Directed by Dr. Avrum Spira, the Bioinformatics and Systems Biology program at the Boston University Pulmonary Center consists of groups of Pulmonologists and Bioinformaticians involved in translational research into lung biology and disease. The long terms goals of this program are to apply and stimulate the development of post-genomic technologies and computational tools for translational research into human disease and to train physician-scientists and graduate students who can apply these tools in a clinical setting.
With the complete sequence of the human and other genomes recently elucidated, we have witnessed an explosion of information and high-throughput tools that are profoundly altering biomedical research and the culture of science. The reference genomes combined with advances in the biotechnology sector have produced an exponential growth in the amount and types of data available regarding biological systems. These developments are altering the paradigm of biological research, from traditional studies of single genes or pathways to large scale studies that combine data-mining of high-throughout datasets (i.e. cDNA microarray experiments) for hypothesis generation with experimental work for validation. The reference human genome has also allowed us to rapidly characterize polymorphisms across the human population, and has also enabled molecular fingerprinting technologies that can identify the precursors and consequences of normal and pathological changes in gene and protein expression.

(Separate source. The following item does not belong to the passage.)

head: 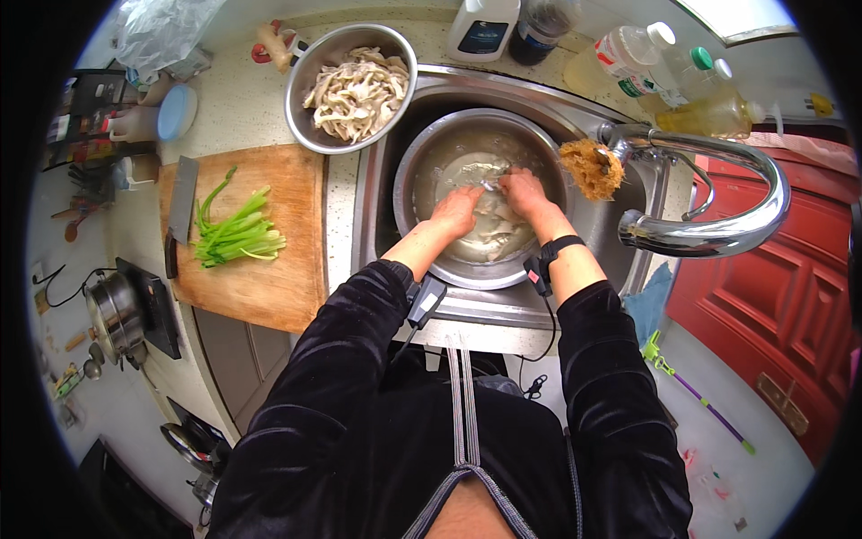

Driven by this large and rapidly increasing amount of data over the last several years, the discipline of Bioinformatics has emerged whose goal is to apply the techniques from computer science, such as data manipulation and pattern discovery techniques, to solve problems in molecular biology. The field of Bioinformatics has now begun to move beyond the genome-wide study of individual biological components (i.e. genes or proteins) to integration of interactions and relationships between various components of the biological system, to provide an understanding of the whole biological system (i.e."Systems Biology").
High throughput platforms employed for Systems Biology. The three major technologies responsible for rapid analysis of biological systems include mass spectrometry, sequencing, and microarrays. Examples of each technology have been listed as applied to each broad stage of biological information - DNA, RNA, and protein.
The Bioinformatics and Systems Biology Program strives to apply and develop computational tools that can be used to mine data from high-throughput translational research studies ongoing within the Pulmonary Center. This program combines expertise in designing and running genome-wide studies of gene and protein expression (using cDNA microarray and mass spectrometry) on clinical specimens with high-throughput data storage and analysis capabilities (see figure below). The scientists affiliated with this Program combine talents of molecular biologists with mathematicians, statisticians, epidemiologists and computer scientists. A number of the ongoing projects within the program are described below. This program along with the SMOKING-RELATED LUNG DISEASES program directed by Dr. Jerome Brody together form the Pulmonomics Lab at Boston University Medical Center.
Our program also serves to train Bioinformatics and Pathology graduate students and clinician- scienists in the application of these tools to clinical studies. In conjunction with the Dr. Charles DeLisi at the College of Engineering at BU, we have developed a Masters Program in Clinical Bioinformatics (MD track) whose goal is to train physicians who will be leaders in applying and stimulating the development of post-genomic technologies to clinical research and the practice of medicine.